Partir de New-York. Je ne prendrais pas l’aérotrain – je ne veux pas dévaler à 1000 km/h le pays, mais aller lentement, très lentement. Le chaos et la désolation de l’ouest ne m’attirent plus. Je suis fatigué, si fatigué des mortes, et plus encore de celles qui vivent encore, absolument désespérées. Nous sommes de vieux esprits dans une maison hantée qui, à vrai dire, ne fait plus peur à personne.

Naviguer vers l’est dans ce cargo où rien n’est fait pour moi.
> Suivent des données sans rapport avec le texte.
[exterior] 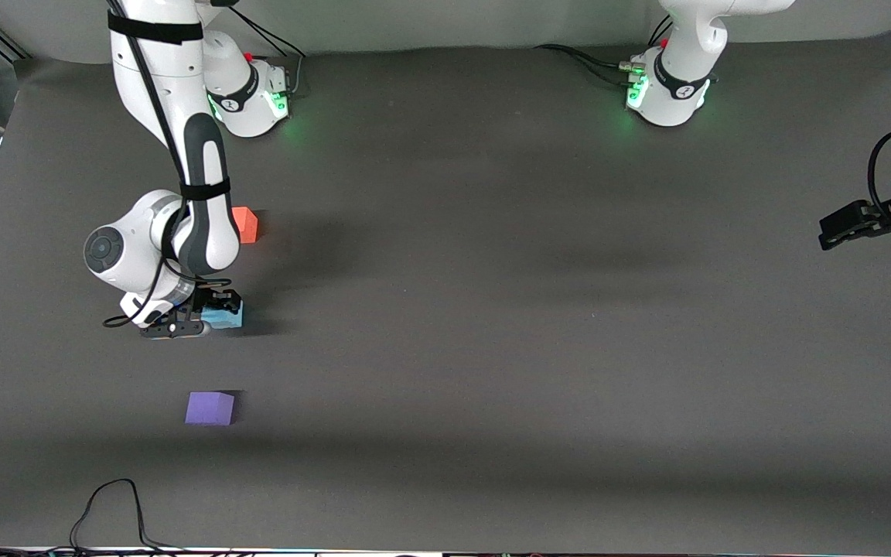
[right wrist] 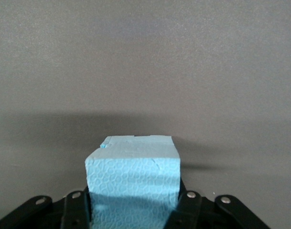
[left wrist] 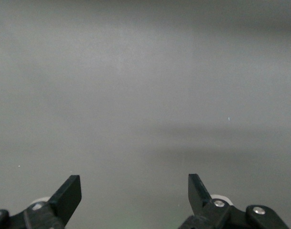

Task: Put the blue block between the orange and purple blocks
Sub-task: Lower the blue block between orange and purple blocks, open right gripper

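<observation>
The right gripper [exterior: 209, 316] is clamped on the blue block [exterior: 226, 313], low over the table [exterior: 492, 309] between the orange block [exterior: 245, 225] and purple block [exterior: 209, 408]. Releasing it off their line could leave it misplaced, or foam clinging to a finger could drag it askew. The left gripper [left wrist: 135, 195] waits wide open, holding nothing, at the left arm's end.

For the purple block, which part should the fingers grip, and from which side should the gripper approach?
Probably from straight above, with the fingers closing on two opposite vertical side faces. The purple block is a small cube lying flat on the table, standing apart from the blue block, which the right gripper holds, and the orange block. Its top and sides are open. The left gripper waits, open.
</observation>
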Robot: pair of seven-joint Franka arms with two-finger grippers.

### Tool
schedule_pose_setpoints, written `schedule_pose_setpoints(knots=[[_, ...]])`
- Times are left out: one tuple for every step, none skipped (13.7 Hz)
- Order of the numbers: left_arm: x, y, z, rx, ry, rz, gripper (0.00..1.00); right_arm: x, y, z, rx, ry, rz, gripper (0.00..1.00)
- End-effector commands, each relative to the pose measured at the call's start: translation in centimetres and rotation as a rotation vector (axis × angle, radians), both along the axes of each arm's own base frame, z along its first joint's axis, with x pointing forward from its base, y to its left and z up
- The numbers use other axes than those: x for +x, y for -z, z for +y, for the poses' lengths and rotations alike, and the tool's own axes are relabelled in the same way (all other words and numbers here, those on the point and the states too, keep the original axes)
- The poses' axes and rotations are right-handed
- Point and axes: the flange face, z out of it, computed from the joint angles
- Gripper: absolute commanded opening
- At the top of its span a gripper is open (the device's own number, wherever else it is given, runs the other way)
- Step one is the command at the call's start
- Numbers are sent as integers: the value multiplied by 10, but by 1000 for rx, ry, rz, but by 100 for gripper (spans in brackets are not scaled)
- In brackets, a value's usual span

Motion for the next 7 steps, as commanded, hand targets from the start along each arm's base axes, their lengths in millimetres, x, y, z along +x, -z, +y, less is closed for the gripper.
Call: schedule_pose_setpoints(knots=[[0, -5, -1, -10, 17, 12, 100, 2, 1, 4, 1, -20, -23, 40], [0, -4, -1, -10, 19, 14, 100, 3, 0, 5, 3, -21, -24, 67], [0, -4, -1, -10, 19, 14, 100, 3, -2, 5, 8, -21, -28, 95], [0, -4, -3, -10, 22, 14, 100, 4, -4, 7, 17, -22, -30, 100], [0, -4, -3, -10, 20, 14, 100, 6, -10, 9, 32, -21, -38, 100], [0, -4, -3, -10, 20, 14, 100, 7, -15, 7, 40, -18, -46, 100], [0, -5, -3, -10, 20, 12, 100, 9, -21, 6, 48, -17, -57, 100]])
Peut-être rejoindre l’Europe.

Depuis que j’ai compris que je ne pouvais plus rester plus longtemps dans cette ville (qui, à mes yeux, n’est plus qu’un cimetière que de vieilles femmes désirent encore obstinément fleurir), je suis pleine de méticulosité scientifique dans mes observations. La certitude de n’avoir définitivement plus rien à faire ici combinée à la tristesse d’y avoir laissé non seulement mes rêves, mais même la possibilité de l’espérance, me laisse libre de voir ce qui, autrefois, restait tapis sous le manteau du désir et de l’engagement.

Delila croyait au Miracle, mais Delila est tombée (morte dans un arbre, comme il convenait à sa nature d’oiseau) et depuis sa mort je ne me sens plus tenu de croire, avec elle, aux fondations de toute les luttes, et de la notre en premier lieu. Sans rien renier, j’accepte ma totale solitude et je me fie aux vents : laquelle se lèvera pour dire que je trahis ? La vérité est que, pour la plupart, elles se sont sauvées bien avant moi : sauvées par la mort, sauvées en perdant non seulement la raison, mais même le corps. Soit.